Just need to get this one out on paper, so to speak. Maybe I'll feel better then.
This blog entry has nothing to do with my cancer story - I think. Its to do with how I am feeling after a difficult day at work. I say difficult because I am so emotionally drained from the day that has now left me feeling low - perhaps a reflection on my own health?
Nursing what was deemed to be a stable patient (Mrs XX), I was set for the day. Looking after the same patient yesterday, I was informed that she was ready to be transferred to her local hospital - about 4 hours away. I was then informed the transfer would probably occur today as there were no beds available at her hospital yesterday.
Feeling excited, and this being my first time of transfering a patient without the assistance of my superiors, I re-read all my information I'd learnt from my transfer study day. As part of our role we are expected to accompany patients back to their local hospital for rehabilitation - which can be anywhere up and down the country. As this patient required the assistance of an anaesthetist I felt reassured as I would not be travelling alone with the ambulance crew, and help would be immediately at hand if needed.
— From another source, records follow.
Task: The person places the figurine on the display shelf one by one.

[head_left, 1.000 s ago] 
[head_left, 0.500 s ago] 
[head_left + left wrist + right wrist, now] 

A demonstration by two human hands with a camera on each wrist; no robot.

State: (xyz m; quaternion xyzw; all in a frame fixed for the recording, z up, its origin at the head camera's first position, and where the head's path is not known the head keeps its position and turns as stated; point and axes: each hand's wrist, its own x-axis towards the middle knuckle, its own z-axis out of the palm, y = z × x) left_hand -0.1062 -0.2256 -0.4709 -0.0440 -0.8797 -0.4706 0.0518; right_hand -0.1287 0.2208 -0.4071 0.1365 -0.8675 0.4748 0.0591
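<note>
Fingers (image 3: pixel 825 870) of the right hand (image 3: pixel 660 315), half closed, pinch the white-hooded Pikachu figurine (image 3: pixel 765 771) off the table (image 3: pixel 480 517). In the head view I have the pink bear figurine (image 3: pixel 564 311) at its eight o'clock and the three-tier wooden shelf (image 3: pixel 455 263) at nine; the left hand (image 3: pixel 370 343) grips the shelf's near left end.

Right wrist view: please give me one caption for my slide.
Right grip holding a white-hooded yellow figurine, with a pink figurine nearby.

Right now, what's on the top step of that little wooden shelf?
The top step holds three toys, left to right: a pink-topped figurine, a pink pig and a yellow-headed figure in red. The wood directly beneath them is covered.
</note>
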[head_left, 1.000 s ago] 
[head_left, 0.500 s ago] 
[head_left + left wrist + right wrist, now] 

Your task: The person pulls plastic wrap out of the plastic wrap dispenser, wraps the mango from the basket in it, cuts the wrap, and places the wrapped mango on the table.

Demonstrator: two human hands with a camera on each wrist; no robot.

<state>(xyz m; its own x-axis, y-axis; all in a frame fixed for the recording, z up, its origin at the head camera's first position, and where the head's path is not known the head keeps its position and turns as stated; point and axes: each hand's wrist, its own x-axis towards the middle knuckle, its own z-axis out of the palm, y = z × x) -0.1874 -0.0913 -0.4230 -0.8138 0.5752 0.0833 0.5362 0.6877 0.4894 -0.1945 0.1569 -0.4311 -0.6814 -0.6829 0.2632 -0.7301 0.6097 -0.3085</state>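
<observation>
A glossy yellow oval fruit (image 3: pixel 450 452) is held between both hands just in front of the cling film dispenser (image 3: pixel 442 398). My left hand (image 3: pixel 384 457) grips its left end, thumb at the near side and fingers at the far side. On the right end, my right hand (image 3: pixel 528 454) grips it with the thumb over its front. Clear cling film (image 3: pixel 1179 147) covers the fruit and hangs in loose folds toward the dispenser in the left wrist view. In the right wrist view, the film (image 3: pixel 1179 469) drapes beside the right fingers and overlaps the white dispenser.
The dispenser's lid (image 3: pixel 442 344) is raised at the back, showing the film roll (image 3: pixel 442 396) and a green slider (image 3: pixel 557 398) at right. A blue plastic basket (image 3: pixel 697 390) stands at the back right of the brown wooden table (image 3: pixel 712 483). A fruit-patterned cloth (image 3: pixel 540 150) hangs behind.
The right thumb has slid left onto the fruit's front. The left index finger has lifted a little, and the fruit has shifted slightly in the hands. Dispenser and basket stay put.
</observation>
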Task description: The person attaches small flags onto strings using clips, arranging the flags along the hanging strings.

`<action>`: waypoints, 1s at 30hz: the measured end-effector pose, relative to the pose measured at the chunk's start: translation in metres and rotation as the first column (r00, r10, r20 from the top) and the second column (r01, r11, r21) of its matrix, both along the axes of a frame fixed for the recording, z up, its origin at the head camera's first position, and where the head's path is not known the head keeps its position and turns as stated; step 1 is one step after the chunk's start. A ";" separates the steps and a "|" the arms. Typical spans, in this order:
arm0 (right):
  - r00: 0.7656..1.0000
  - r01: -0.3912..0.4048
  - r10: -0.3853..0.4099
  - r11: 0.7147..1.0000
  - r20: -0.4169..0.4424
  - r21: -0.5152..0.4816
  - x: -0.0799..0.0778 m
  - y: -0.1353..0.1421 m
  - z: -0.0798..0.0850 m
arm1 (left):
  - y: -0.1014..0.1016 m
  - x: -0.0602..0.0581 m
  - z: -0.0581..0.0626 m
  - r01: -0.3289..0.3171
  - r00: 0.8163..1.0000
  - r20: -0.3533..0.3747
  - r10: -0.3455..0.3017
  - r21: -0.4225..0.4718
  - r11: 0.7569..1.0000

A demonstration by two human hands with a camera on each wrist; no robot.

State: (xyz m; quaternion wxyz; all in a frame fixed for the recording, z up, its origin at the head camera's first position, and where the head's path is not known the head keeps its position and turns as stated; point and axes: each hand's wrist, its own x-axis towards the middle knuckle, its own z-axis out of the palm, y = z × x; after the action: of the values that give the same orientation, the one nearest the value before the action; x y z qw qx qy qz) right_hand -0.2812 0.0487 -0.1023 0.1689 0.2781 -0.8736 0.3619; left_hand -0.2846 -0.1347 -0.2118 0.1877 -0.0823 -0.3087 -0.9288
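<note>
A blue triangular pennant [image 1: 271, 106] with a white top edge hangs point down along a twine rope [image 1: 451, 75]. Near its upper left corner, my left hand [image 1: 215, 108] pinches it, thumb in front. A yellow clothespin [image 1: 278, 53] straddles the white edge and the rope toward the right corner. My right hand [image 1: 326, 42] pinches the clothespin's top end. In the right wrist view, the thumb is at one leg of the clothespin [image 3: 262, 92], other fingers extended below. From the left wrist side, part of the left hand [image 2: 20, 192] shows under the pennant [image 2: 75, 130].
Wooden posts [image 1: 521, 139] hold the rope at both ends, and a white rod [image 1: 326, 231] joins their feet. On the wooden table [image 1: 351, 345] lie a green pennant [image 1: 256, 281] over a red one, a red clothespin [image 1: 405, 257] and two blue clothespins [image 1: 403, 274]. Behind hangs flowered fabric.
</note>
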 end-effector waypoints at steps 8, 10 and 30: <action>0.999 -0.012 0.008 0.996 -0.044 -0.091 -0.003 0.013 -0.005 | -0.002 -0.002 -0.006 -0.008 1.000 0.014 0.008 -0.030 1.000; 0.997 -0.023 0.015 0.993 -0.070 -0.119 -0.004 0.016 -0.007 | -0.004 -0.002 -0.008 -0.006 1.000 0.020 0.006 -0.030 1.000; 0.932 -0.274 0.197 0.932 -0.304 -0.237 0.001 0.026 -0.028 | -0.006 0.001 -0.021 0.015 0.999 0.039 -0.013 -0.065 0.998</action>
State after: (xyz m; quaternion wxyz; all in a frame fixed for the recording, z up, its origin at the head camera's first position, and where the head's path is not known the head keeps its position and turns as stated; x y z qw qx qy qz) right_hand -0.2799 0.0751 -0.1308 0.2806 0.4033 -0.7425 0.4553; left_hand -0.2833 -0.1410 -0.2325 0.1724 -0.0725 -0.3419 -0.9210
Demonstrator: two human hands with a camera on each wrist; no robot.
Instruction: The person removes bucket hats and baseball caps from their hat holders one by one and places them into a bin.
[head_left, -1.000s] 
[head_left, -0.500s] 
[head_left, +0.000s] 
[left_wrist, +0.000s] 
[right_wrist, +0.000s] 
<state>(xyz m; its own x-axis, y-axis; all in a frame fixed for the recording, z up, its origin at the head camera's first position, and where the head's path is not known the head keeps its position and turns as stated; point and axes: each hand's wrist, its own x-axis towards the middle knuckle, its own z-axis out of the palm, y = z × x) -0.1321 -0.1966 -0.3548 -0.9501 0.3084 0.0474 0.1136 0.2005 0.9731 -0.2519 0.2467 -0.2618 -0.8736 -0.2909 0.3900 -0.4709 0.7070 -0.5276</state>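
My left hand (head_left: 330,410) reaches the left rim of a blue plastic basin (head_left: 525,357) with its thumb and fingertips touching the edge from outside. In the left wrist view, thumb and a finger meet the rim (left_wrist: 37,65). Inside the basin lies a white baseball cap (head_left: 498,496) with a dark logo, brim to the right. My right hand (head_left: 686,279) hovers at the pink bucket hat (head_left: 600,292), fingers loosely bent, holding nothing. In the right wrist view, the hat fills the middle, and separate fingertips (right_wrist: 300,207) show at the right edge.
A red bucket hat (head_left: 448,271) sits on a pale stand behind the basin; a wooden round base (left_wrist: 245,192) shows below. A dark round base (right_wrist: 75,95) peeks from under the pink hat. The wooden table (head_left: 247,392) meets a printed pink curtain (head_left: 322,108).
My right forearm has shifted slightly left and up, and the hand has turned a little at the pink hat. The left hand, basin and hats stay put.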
However, this was clearly not to be. By mid-morning I found myself pulling the emergency alarm as a plug of mucous had blocked her airway - and left the patient hypoxic as she couldn't breathe. Seconds later, the crash team arrives, doctors milling around and within minutes Mrs XX was looking better and breathing again.A scan was ordered, and after a few hours had passed the department was ready.
After the adrenaline hit from earlier suddenly crashes when the drama is over is enormous. Different thoughts enter my mind - I know what I did was absolutely right, but can't help feeling low - it was as if everything was in slow-mo. I had lots of reassurance from the team as I wasn't able to hide my own feelings of upset. Is this a case of not being able to let go due to my own experiences?
Feel better after a hot bath, a cup of tea and lots of hugs from the family. A good sleep now, and I should be re-charged for the hopefully not-as-dramatic next shift!